(What is expected) From the records below, please repeat exactly the line that has "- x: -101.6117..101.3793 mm", the line that has "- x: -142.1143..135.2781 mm", and every line between them, and nothing else.

(Items listed in a dataset)
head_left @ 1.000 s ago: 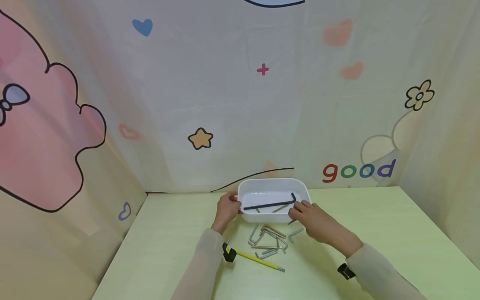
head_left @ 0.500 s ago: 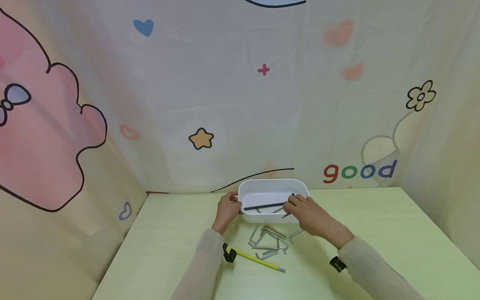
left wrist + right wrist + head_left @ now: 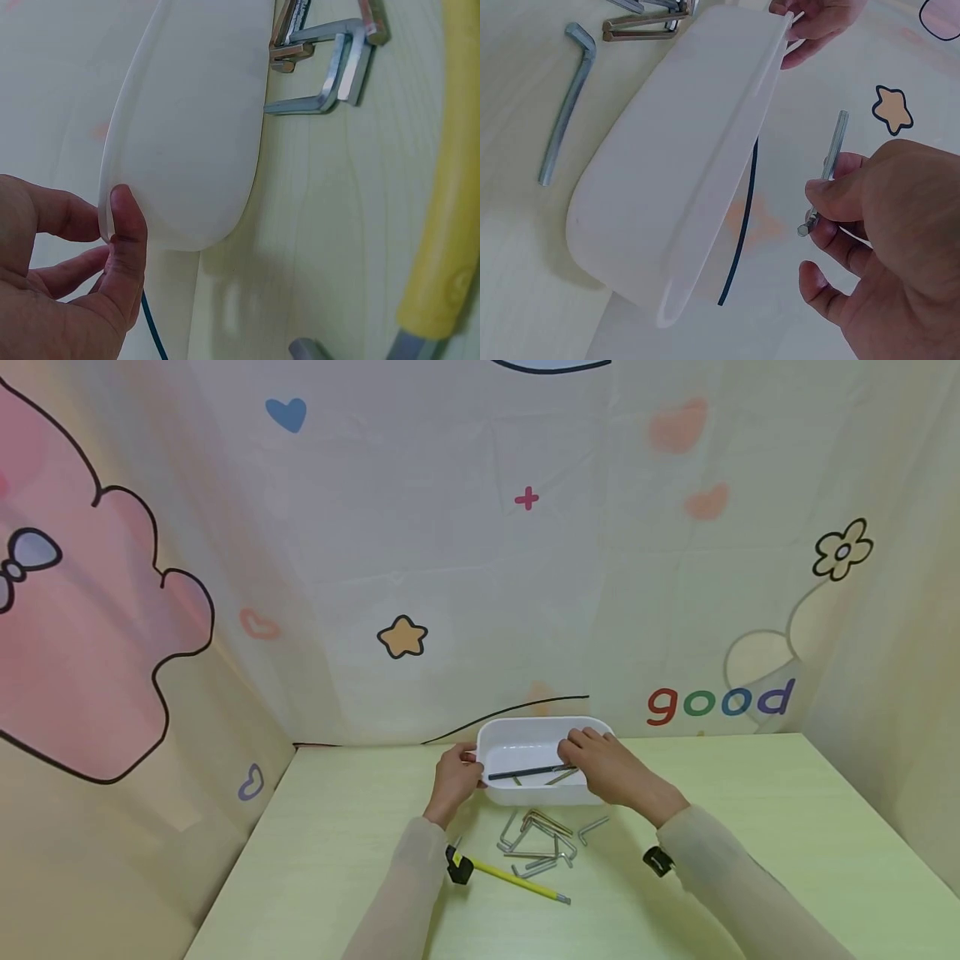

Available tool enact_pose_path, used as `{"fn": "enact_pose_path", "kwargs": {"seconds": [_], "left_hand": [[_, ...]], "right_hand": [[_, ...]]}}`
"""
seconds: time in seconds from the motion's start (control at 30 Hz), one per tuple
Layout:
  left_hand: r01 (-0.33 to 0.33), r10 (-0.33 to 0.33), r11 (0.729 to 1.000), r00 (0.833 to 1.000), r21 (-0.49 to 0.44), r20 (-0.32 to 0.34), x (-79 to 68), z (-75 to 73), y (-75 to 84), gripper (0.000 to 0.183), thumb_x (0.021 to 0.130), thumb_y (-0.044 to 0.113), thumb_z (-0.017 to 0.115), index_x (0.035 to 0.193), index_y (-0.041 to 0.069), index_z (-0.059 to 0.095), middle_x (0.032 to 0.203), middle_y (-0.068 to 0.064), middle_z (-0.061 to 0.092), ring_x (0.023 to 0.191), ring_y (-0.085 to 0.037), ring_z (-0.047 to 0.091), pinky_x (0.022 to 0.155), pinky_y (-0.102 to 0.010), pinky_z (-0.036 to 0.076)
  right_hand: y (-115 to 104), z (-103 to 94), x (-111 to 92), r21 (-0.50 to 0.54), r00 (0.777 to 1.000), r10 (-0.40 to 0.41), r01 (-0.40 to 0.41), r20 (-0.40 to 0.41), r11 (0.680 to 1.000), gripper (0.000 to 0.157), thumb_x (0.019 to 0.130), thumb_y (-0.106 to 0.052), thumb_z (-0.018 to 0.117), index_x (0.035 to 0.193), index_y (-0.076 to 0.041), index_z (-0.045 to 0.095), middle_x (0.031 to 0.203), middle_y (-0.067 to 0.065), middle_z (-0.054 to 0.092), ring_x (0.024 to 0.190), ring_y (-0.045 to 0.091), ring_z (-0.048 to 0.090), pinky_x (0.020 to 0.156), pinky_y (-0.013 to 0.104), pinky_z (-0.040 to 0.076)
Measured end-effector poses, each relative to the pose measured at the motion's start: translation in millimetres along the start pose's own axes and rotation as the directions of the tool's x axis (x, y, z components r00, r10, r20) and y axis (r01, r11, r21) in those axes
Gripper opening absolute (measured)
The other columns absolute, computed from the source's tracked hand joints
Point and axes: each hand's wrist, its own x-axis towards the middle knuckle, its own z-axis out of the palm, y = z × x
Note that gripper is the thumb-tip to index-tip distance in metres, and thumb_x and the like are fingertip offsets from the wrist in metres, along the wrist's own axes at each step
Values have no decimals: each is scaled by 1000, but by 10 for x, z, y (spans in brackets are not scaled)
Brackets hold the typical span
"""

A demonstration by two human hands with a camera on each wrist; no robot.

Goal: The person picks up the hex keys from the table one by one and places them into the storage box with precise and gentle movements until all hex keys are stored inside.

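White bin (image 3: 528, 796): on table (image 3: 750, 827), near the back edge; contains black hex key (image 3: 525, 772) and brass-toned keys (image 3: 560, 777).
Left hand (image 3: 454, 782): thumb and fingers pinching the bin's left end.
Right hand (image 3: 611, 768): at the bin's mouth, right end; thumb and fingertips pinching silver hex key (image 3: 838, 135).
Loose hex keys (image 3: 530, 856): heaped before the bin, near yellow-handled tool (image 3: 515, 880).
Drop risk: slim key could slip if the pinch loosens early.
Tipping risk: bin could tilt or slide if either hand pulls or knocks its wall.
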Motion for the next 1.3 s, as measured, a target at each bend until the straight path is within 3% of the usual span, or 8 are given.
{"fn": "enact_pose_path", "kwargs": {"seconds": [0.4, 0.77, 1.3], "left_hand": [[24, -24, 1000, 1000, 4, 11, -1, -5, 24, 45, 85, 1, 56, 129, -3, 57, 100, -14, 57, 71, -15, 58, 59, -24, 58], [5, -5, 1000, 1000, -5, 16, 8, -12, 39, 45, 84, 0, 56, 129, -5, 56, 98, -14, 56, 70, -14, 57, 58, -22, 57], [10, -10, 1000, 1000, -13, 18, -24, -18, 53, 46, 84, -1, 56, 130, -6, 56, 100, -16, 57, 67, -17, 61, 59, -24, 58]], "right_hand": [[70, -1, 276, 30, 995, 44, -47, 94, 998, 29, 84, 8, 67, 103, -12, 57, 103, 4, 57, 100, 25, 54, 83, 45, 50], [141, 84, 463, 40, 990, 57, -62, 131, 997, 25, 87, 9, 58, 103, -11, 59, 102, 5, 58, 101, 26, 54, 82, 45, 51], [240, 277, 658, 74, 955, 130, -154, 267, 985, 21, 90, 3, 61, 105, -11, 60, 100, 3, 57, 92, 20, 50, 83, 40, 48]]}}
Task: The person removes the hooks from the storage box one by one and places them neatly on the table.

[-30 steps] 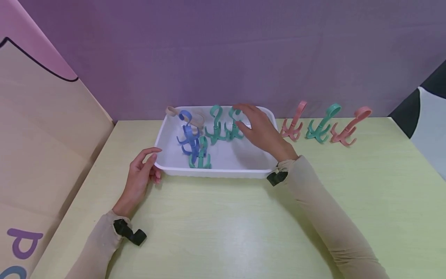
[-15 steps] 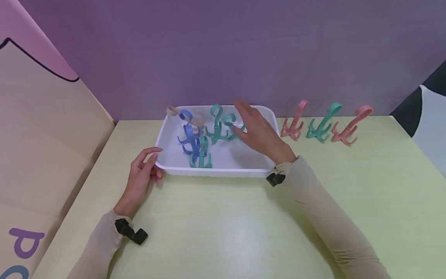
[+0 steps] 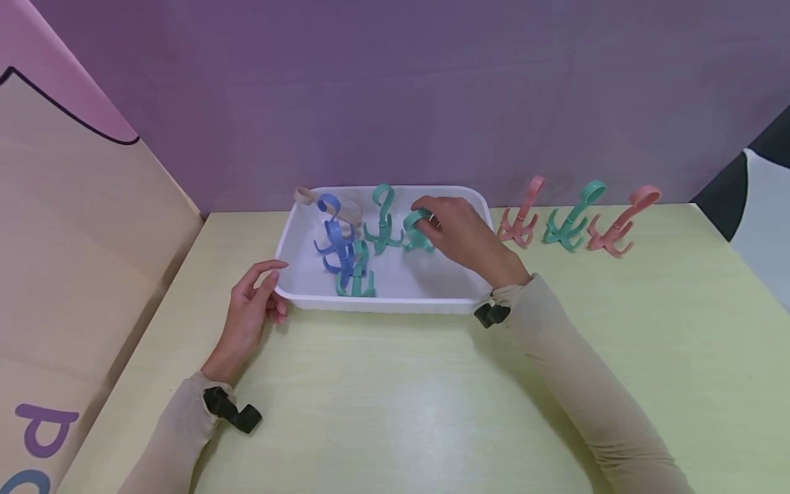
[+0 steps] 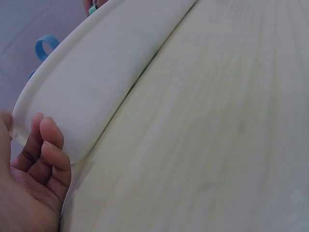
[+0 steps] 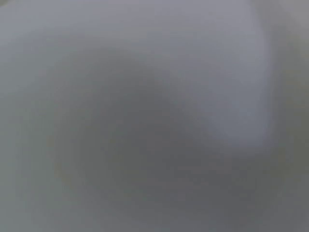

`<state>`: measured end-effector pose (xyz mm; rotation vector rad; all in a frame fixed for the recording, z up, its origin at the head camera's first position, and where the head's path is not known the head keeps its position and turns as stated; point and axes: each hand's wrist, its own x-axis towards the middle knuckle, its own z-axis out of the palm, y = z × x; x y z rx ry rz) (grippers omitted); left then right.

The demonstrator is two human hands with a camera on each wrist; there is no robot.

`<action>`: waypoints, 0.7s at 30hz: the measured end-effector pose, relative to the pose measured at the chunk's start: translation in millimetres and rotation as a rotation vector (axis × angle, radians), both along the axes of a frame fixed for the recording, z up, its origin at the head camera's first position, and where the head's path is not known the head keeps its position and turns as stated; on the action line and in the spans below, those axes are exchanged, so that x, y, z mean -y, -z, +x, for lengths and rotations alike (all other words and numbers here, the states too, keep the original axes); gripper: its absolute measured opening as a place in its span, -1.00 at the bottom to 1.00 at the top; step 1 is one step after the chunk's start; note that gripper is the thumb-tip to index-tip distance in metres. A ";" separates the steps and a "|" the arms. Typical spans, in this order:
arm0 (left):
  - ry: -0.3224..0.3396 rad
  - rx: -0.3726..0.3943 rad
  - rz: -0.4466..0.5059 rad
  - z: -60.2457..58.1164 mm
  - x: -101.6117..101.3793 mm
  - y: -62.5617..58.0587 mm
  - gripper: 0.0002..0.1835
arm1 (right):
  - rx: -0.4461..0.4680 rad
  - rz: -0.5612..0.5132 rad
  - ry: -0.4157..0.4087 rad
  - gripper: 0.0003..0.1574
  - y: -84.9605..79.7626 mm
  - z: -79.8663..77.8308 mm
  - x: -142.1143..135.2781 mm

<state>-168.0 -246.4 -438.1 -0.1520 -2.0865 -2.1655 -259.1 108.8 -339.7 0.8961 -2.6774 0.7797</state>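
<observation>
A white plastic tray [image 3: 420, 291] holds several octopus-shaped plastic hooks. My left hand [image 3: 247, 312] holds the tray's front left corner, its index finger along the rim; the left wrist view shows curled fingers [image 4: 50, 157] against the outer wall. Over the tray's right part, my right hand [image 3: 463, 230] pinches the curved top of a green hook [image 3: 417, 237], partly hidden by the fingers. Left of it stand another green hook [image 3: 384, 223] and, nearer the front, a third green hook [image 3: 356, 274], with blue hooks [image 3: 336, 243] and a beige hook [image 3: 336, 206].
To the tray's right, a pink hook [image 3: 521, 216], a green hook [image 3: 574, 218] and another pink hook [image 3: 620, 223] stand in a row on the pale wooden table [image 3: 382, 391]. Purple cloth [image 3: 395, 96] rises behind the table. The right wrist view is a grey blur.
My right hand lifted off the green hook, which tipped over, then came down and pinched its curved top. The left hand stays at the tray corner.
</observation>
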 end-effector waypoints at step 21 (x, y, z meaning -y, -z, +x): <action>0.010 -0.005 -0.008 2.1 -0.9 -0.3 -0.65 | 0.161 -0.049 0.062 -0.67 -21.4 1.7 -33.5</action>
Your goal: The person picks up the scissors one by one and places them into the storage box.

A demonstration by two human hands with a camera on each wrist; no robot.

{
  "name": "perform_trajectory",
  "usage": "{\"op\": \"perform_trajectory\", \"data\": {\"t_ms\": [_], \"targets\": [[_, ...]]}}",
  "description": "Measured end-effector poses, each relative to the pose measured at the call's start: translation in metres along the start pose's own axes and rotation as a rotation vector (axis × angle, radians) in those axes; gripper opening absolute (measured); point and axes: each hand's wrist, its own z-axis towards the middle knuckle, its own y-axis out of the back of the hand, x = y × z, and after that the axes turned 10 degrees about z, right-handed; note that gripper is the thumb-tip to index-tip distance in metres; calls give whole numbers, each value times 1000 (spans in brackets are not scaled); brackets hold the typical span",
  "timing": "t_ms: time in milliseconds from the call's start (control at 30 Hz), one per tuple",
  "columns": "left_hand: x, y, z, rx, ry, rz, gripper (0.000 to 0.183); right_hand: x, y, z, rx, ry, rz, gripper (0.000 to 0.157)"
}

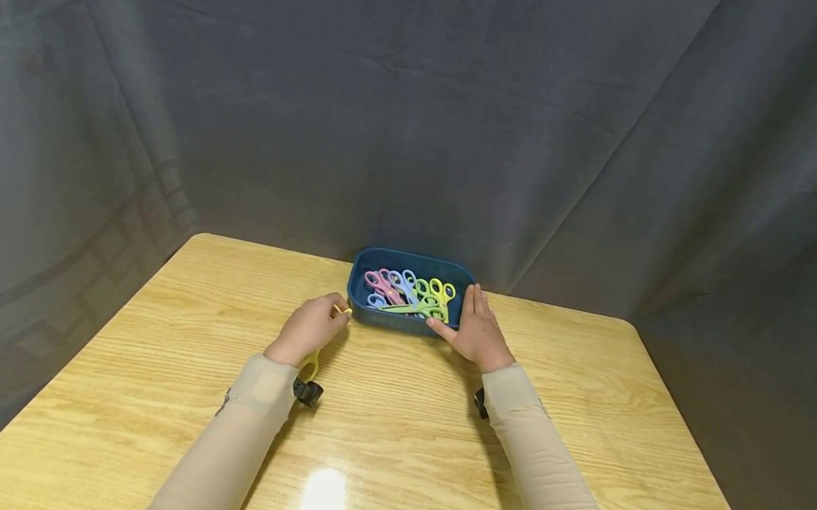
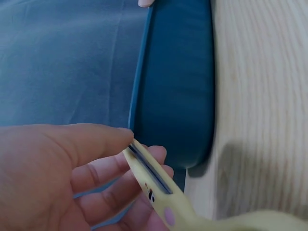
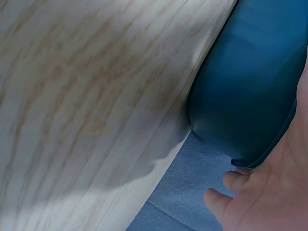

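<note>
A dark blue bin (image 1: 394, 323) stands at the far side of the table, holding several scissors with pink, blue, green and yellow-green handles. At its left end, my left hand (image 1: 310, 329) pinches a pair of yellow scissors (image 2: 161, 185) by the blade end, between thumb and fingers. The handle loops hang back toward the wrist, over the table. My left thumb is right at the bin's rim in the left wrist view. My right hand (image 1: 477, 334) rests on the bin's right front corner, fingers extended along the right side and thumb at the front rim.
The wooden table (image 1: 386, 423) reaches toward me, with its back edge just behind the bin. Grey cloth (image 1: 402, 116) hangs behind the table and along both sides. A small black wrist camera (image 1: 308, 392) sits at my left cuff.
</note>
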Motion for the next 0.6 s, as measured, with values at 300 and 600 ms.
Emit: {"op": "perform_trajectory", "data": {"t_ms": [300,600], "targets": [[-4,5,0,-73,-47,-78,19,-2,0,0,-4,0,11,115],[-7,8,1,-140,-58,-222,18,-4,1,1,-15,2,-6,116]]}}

(Answer space)
  - x: -101.6117..101.3793 mm
  - y: -62.5617..58.0587 mm
  - gripper: 0.0002..0.1835
arm1 (right):
  - rx: -0.4461..0.4680 rad
  - rz: -0.5612..0.5132 rad
  - ry: -0.4157..0.4087 rad
  - gripper: 0.0003..0.1574
  - y: -84.9605..79.7626 mm
  - z: -79.8663..77.8308 mm
  - x: -142.1143..135.2781 mm

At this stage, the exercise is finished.